● Given information

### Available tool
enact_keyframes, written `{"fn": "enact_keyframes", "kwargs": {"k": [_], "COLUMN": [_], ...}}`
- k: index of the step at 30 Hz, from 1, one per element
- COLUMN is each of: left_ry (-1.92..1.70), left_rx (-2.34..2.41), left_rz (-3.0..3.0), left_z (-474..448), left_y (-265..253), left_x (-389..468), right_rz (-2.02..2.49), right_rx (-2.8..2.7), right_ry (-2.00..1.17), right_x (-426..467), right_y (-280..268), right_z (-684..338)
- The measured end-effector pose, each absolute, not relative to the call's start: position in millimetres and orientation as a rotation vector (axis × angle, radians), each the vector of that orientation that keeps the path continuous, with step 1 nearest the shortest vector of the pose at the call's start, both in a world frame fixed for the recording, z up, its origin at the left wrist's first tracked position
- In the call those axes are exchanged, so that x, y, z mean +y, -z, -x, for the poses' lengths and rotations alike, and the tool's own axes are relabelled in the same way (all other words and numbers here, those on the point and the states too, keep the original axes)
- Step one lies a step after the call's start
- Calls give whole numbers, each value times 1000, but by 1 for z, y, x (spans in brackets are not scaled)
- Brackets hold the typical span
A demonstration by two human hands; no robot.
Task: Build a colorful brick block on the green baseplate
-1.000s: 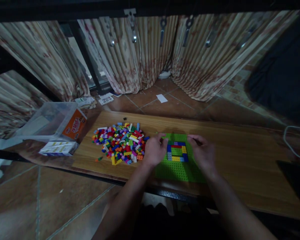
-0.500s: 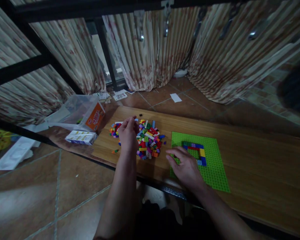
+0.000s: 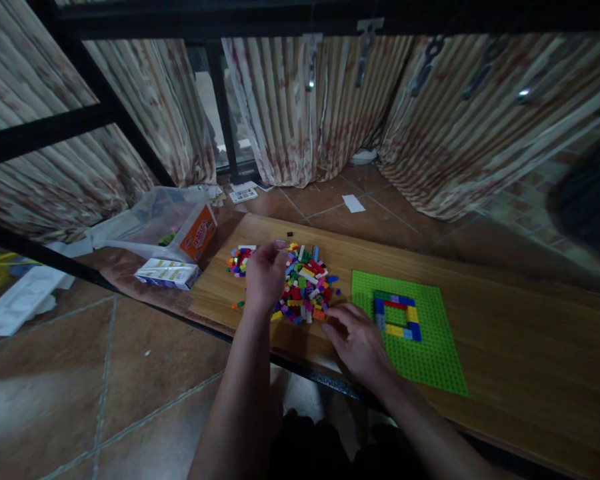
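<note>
My left hand [image 3: 266,277] is over the left part of a loose pile of toy building bricks [image 3: 305,283]. Its fingers are curled together in a pinch; whatever may be between the tips is too small to make out. At the pile's near right edge is my right hand [image 3: 359,343], its thumb and forefinger apart beside an orange brick [image 3: 319,315]. Nothing shows between them. To its right lies a green baseplate [image 3: 437,353] bearing a rectangular ring of bricks [image 3: 413,315] in blue, yellow, green and red, with an open middle.
The pile and baseplate lie on a long wooden board [image 3: 520,340]. Left of it, on the floor, are a clear plastic bin [image 3: 153,217] with an orange label and a small white-and-purple box [image 3: 167,272]. A small dark brick [image 3: 290,234] lies behind the pile.
My right hand has moved left, away from the brick ring to the edge of the pile, uncovering the ring's near side. My left hand stays over the pile; the view has shifted slightly.
</note>
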State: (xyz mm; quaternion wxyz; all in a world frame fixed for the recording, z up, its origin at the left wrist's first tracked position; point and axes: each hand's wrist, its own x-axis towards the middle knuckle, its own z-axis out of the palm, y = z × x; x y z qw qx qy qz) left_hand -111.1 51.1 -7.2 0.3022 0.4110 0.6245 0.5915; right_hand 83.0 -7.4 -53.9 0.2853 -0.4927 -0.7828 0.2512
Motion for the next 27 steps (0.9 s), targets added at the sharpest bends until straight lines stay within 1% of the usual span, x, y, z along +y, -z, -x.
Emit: {"fn": "enact_keyframes", "kwargs": {"k": [3, 7, 10, 15, 19, 27], "left_ry": [-1157, -835, -685, -448, -375, -495], "left_rx": [1919, 1956, 1962, 1992, 2011, 1971], "left_rz": [-1614, -2066, -2220, -2245, -2243, -2275], "left_z": [110, 98, 85, 66, 64, 70], "left_y": [15, 22, 24, 24, 25, 23], "left_x": [48, 50, 57, 65, 69, 69], "right_rz": [1318, 1300, 1281, 1285, 1324, 1319], "right_rx": [-2096, -2090, -2065, -2023, -2009, -2015], "right_ry": [-654, -608, -592, -592, -618, -615], "right_x": [-5, -3, -3, -2, -1, -1], "right_y": [54, 49, 46, 45, 42, 39], "right_z": [-84, -90, -95, -100, -104, -112]}}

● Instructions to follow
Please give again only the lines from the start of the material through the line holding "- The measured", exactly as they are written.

● Result of this exercise
### Available tool
enact_keyframes, written `{"fn": "enact_keyframes", "kwargs": {"k": [_], "COLUMN": [_], ...}}`
- k: index of the step at 30 Hz, from 1, one per element
- COLUMN is each of: left_ry (-1.92..1.70), left_rx (-2.34..2.41), left_rz (-3.0..3.0), left_z (-474..448), left_y (-265..253), left_x (-389..468), right_rz (-2.02..2.49), right_rx (-2.8..2.7), right_ry (-2.00..1.17), right_x (-426..467), right_y (-280..268), right_z (-684..338)
- The measured end-effector pose, each absolute, not relative to the call's start: position in millimetres and orientation as a rotation vector (axis × angle, radians), each the vector of that orientation that keeps the path continuous, with step 1 nearest the shortest vector of the pose at the call's start, both in a world frame fixed for the recording, z up, its origin at the left wrist's first tracked position

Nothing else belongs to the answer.